When Pharrell coined the term "New Black" earlier this year, he clearly didn't anticipate the backlash. Sitting across from billionaire Oprah Winfrey, riding the success of a worldwide No. 1 record and a couple of Grammy wins, the singer/producer was eager to dismiss the idea that being black had in any way put him at a disadvantage.
"The New Black doesn't blame other races for our issues," he explained. "The New Black dreams and realizes that it's not pigmentation: It's a mentality, and it's either going to work for you or it's going to work against you. And you've got to pick the side you're going to be on."
Within days there were memes, articles and hashtags like #whatkindofblackareyou, calling out the implication that black people are responsible for their disenfranchisement, that the real problem isn't institutionalized racism but negative thinking. And just like that, "New Black," likely intended to be a positive, revolutionary declaration of 21st century blackness, became a kind of shorthand for the post-racial Uncle Tom, enthusiastically applied to the Don Lemons of the celebrity landscape.
The most recently accused is SZA, native St. Louisan and First Lady of Kendrick Lamar's music collective TDE. Known for ethereal jams like "Babylon" and "Warm Winds," the 23-year-old singer has made a name for herself as part of the doom-soul movement that includes artists like Kelela and FKA Twigs. Last week, with the aftermath of Mike Brown's death and reports of tear gas and rubber pellets reaching their height, she sparked a heated online debate when she took to her various social-media platforms to weigh in.

It started, as most things do these days, with a tweet: "Why instating Martial Law in a situation plagued with police brutality makes sense to you is beyond me," adding the tag, "#thisisbeyondrace." On her official Tumblr page, she posted a picture of a white woman being kicked in the head by a policeman (taken in 2012, in Rhode Island), with the caption, "This is deeper than color."
Almost instantly, the singer began receiving hundreds of angry messages, retweets, and reblogs from black fans taking issue with her seemingly arguing that the police brutality and excessive force used against the peacefully assembled citizens of Ferguson have nothing to do with the fact that they are predominantly black.
"The officer [in the photo] was put on unpaid suspension, eventually resigned from the force and convicted of felony battery with a dangerous weapon," one Tumblr user replied. "[Ferguson] police have been illegally arresting people and not telling them why and they still aren't answering questions about the shooting. So, tell me, you sing-sighing on the track ass bitch, is this deeper than color?"
SZA is no stranger to Internet hate; her authenticity and her blackness have continuously been called into question since her debut. She's been accused of drawing on her distinctive freckles, making up her Orthodox Muslim upbringing and allegedly lying about attending an Ivy League college to major in marine biology. It seems, as exciting an artist as she is, her realness has often been under scrutiny.
In the back-and-forth dialogue between SZA and her critics that followed, there were numerous accusations that the singer was a New Black sellout, neglecting her blackness in order to placate a burgeoning white fan base. Things, of course, get lost in translation. In her initial statements SZA seemed to be at the very least rightly criticizing the use of military power in a situation already sparked by needless violence, but much like actress and talk show host Keke Palmer's own social-media rant on the situation, she contradicted herself even as she sought to clarify.

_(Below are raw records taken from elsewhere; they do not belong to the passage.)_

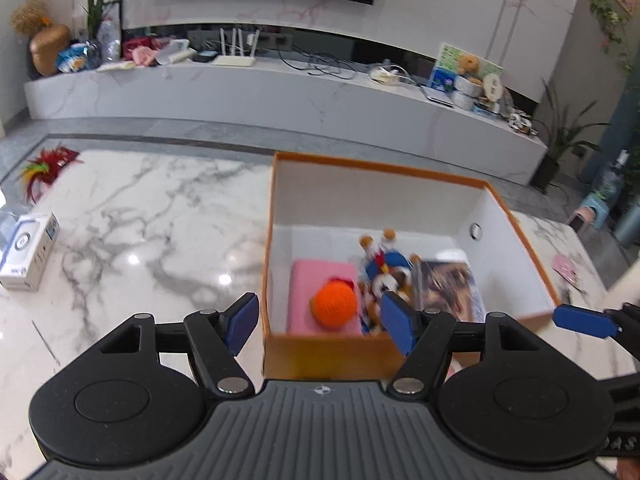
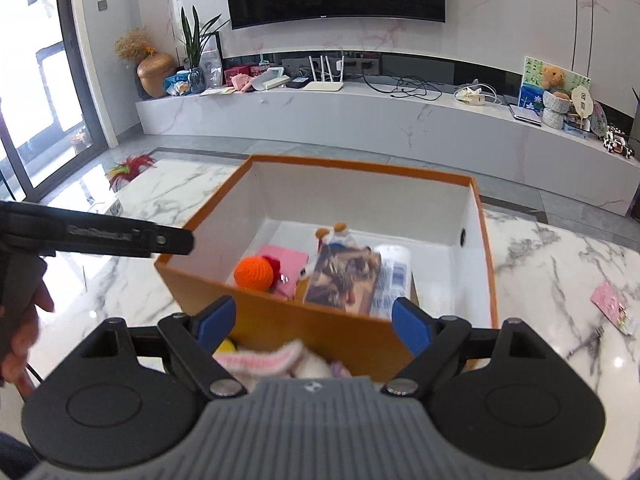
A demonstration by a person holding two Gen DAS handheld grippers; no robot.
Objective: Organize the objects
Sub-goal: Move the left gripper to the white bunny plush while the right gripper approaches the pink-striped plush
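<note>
An orange box with white inside walls (image 1: 376,196) (image 2: 360,196) stands on the marble table. Inside lie a pink pad (image 1: 304,292), an orange crocheted ball (image 1: 334,304) (image 2: 253,273), a small plush toy (image 1: 384,268), a picture book (image 1: 448,284) (image 2: 344,280) and a white packet (image 2: 394,276). My left gripper (image 1: 320,322) is open and empty over the box's near wall. My right gripper (image 2: 314,322) is open just before the box; a pink-and-white knitted toy (image 2: 276,360) lies below it, between its fingers, with a bit of yellow beside it.
A white carton (image 1: 28,252) sits at the table's left edge. A red feathered thing (image 1: 44,166) (image 2: 130,166) lies at the far left. A pink card (image 2: 610,300) (image 1: 566,268) lies right of the box. The cluttered TV shelf (image 2: 360,100) runs behind.
</note>
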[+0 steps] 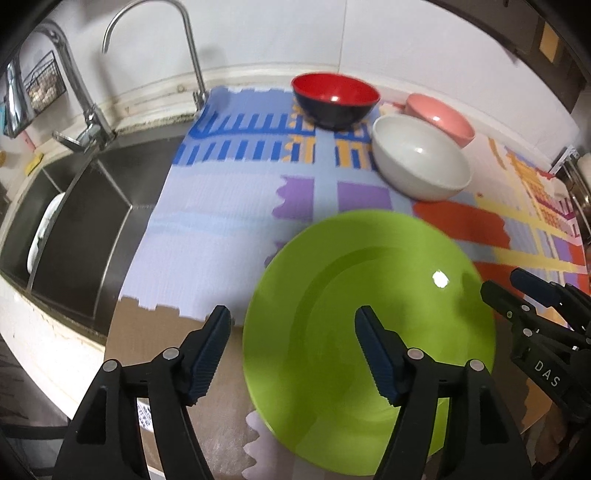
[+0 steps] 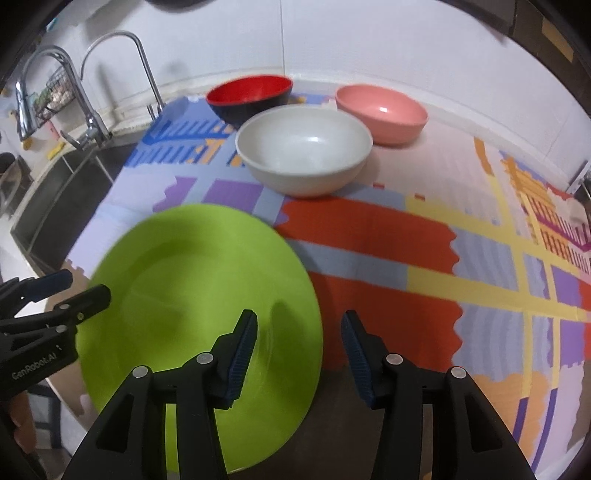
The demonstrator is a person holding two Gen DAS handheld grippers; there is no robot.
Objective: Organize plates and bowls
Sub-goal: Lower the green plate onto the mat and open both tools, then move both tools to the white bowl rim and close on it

SZA acknowledged the role of racism in her own life, claiming to have been called a nigger on several occasions as well as citing incidents of bricks being thrown through her father's mosque windows. Yet she also used the black-on-black crime argument, pointing out the "children dying all over the world and black ppl killing black ppl RIGHT NOW." Her statements are despite the fact that up until Brown's death, the 70 percent black town of Ferguson had seen no murders this year.